The move made it a direct competitor to the New York Mercantile Exchange, which then attempted to compete with ICE in Europe with a new competing floor-based exchange in Dublin, opened in November 2004. But as electronic trading continued its rapid growth and acceptence in the financial markets, NYMEX's plan to lure London IPE floor traders and trading away was a complete failure. Nymex's resistance to full-time electronic trading cost the exchange marketshare in crude oil trading to ICE, and eventually forced it to adopt the CME Group's trading platform, CME Globex in 2006, to compete. ICE later renamed the IPE as ICE Futures Europe, and has since expanded its product offering well beyond energies. NYMEX was bought by CME Group in 2008. [9]

Also, in 2002, ICE created ICE Data, a service that provides futures and OTC market data globally to end-users. That segment of its business would be massively expanded in subsequent acquisitions.

ICE also partnered with the Chicago Climate Exchange, or CCX, hosting its emissions contracts in conjunction with CCX's subsidiary, the European Climate Exchange. ICE would later buy that exchange in 2010 as well and fold it into ICE Futures Europe.[10][11]

Going Public, Bidding on CBOT, and more Exchange and Clearing Acquisitions: 2005 to 2010

On November 16, 2005, ICE went public on the New York Stock Exchange. The IPO was priced at $26 per share for 16 million shares. The opening day share price valued the company at over $2 billion, and was up 50.9% on day one, closing at $39.25. [12][13][14]

The ICE IPO was part of a trend at the time of traditional member-owned and newer exchanges going through demutualization and then going public. Chicago Mercantile Exchange went public in 2002 while the International Securities Exchange listed in March 2005, followed by the Chicago Board of Trade's IPO in October 2005, followed by the ICE public offering. On Sept. 25, 2007, ICE was added to the S&P 500 Index.

ICE made another key acquisition in January 2007, the New York Board of Trade, which not only helped move ICE beyond energy products and into commodities such as coffee, sugar, cocoa, orange juice and currencies, but also brought them another critical piece of infrastructure, a US-based clearinghouse. ICE quickly moved to shutter the NYBOT trading floor, migrated those contracts onto its electronic trading platform and upgraded its clearing house to handle all ICE Futures US volume. [15] Having its own clearing house meant ICE would no longer depend on an outside clearing facility to handle clearing and settlement for US business, not to mention it provided new revenues for the company.

ICE was still considered a smaller player among established futures markets, but gained everyone's attention in March 2007, when it made an unsolicited $9.9 billion bid to buy the Chicago Board of Trade during the FIA Boca International Futures Industry Conference. CBOT then was in merger negotiations with the Chicago Mercantile Exchange.
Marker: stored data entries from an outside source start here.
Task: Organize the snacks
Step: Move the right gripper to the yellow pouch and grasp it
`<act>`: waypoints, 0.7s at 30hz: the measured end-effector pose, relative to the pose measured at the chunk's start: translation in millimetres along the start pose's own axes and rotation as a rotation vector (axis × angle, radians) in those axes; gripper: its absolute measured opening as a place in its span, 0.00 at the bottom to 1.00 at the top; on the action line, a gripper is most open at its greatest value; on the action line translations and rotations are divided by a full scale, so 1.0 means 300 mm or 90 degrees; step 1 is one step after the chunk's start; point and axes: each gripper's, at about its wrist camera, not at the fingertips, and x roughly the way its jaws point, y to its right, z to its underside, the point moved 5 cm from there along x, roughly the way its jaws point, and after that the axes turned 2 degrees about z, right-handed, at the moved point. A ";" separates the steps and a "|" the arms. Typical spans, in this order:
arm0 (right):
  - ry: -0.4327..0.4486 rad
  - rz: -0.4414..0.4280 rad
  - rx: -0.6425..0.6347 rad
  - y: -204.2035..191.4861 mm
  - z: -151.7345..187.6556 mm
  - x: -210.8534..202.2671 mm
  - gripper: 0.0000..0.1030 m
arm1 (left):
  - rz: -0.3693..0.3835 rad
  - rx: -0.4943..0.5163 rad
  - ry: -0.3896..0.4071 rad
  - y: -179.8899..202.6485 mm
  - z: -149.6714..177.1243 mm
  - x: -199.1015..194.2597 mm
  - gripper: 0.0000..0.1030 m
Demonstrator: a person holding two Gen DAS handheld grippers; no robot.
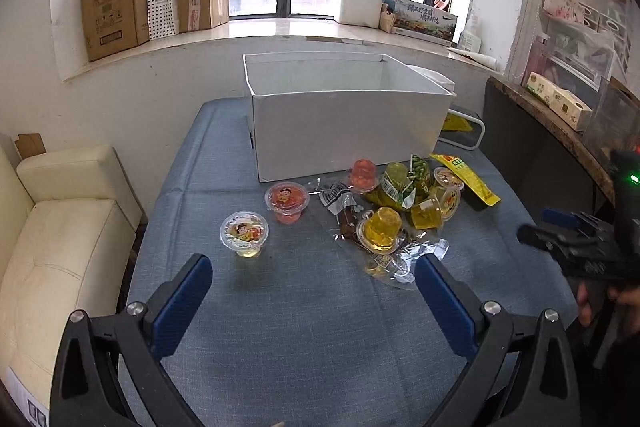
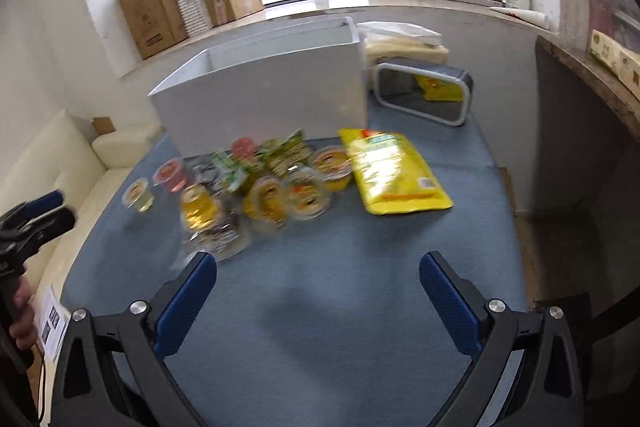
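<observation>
A pile of snacks lies on the blue table before an open white box (image 1: 344,131) (image 2: 272,99). It holds several jelly cups, green packets (image 1: 404,183) and clear wrappers. A clear-yellow jelly cup (image 1: 244,233) and a red jelly cup (image 1: 287,202) stand apart on the left. A yellow snack bag (image 2: 394,173) (image 1: 466,177) lies on the right. My left gripper (image 1: 314,279) is open and empty above the table, short of the cups. My right gripper (image 2: 318,279) is open and empty, near the pile's front; it shows at the right edge of the left wrist view (image 1: 532,233).
A grey-rimmed container (image 2: 424,95) with a yellow packet stands right of the box. A cream sofa (image 1: 60,227) is left of the table, a dark shelf (image 1: 560,131) to the right. Cardboard boxes (image 1: 116,3) sit on the windowsill.
</observation>
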 end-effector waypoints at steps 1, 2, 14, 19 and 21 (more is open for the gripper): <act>-0.005 0.005 0.003 0.025 -0.013 0.024 1.00 | 0.003 0.002 -0.001 0.006 0.003 -0.001 1.00; -0.010 0.016 0.002 0.051 -0.028 0.052 1.00 | 0.003 0.005 -0.002 0.009 0.004 0.000 1.00; -0.061 0.038 -0.039 0.215 -0.182 0.293 1.00 | -0.007 0.016 -0.009 0.020 0.015 -0.004 1.00; -0.052 0.069 -0.096 0.163 -0.144 0.319 1.00 | -0.010 0.014 -0.013 0.015 0.011 0.010 1.00; -0.048 0.082 -0.119 0.146 -0.134 0.332 1.00 | -0.010 0.016 -0.015 0.020 0.009 0.016 1.00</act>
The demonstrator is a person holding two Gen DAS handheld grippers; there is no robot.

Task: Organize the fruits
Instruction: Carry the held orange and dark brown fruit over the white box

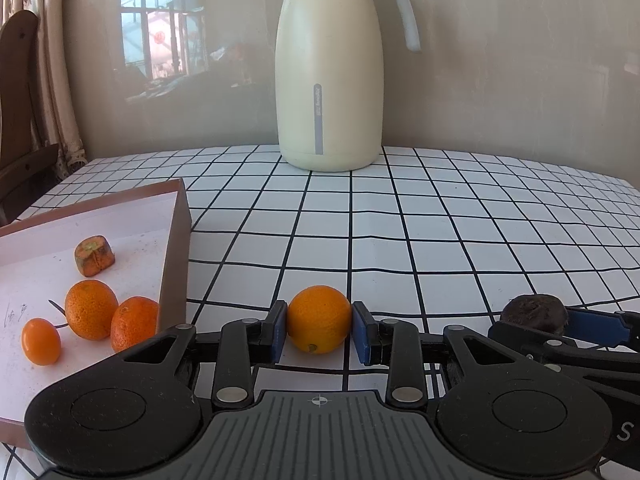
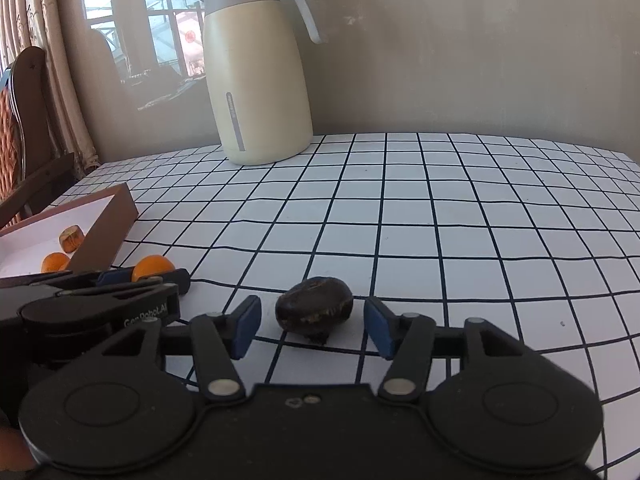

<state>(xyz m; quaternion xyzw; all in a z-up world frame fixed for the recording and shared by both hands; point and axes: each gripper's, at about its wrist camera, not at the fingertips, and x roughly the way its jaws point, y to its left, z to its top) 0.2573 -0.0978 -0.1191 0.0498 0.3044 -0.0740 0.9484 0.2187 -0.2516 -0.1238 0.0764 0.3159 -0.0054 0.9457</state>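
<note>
My left gripper (image 1: 319, 330) is shut on an orange (image 1: 319, 319) that rests on the checked tablecloth, just right of a shallow brown box (image 1: 174, 248). The box holds two oranges (image 1: 91, 309), a small kumquat (image 1: 41, 341) and a squarish persimmon (image 1: 94, 257). My right gripper (image 2: 312, 326) is open around a dark brown fruit (image 2: 315, 309) lying on the cloth, with a gap on each side. The same dark fruit (image 1: 534, 312) and right gripper show at the right of the left wrist view. The left gripper and its orange (image 2: 153, 266) show at the left of the right wrist view.
A tall cream thermos jug (image 1: 330, 88) with a grey lid and handle stands at the back of the table near the wall. A wooden chair (image 2: 28, 128) and curtain are beyond the table's left edge. The checked tablecloth (image 2: 460, 220) stretches to the right.
</note>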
The bid topped the CME's offer of $8.9 billion for the CBOT, and threw the long-expected Chicago tie-up into question. CME eventually upped its bid for the CBOT, largely due to the competing counter-offers from ICE, closing the deal for $11.6 billion in July 2007.

Even though it lost that bid, ICE continued to push forward with new acquisitions, purchasing the Winnipeg Commodity Exchange in July 2007. The exchange, best known for its canola futures, was renamed ICE Futures Canada also included a Canadian regulated clearinghouse, which was renamed ICE Clear Canada.

The company made three more key acquisitions in 2008. In February of that year, ICE purchased YellowJacket Software, a peer-to-peer messaging platform used to trade on OTC options markets in February 2008. This software, used extensively in the OTC trading space, was renamed ICE Chat.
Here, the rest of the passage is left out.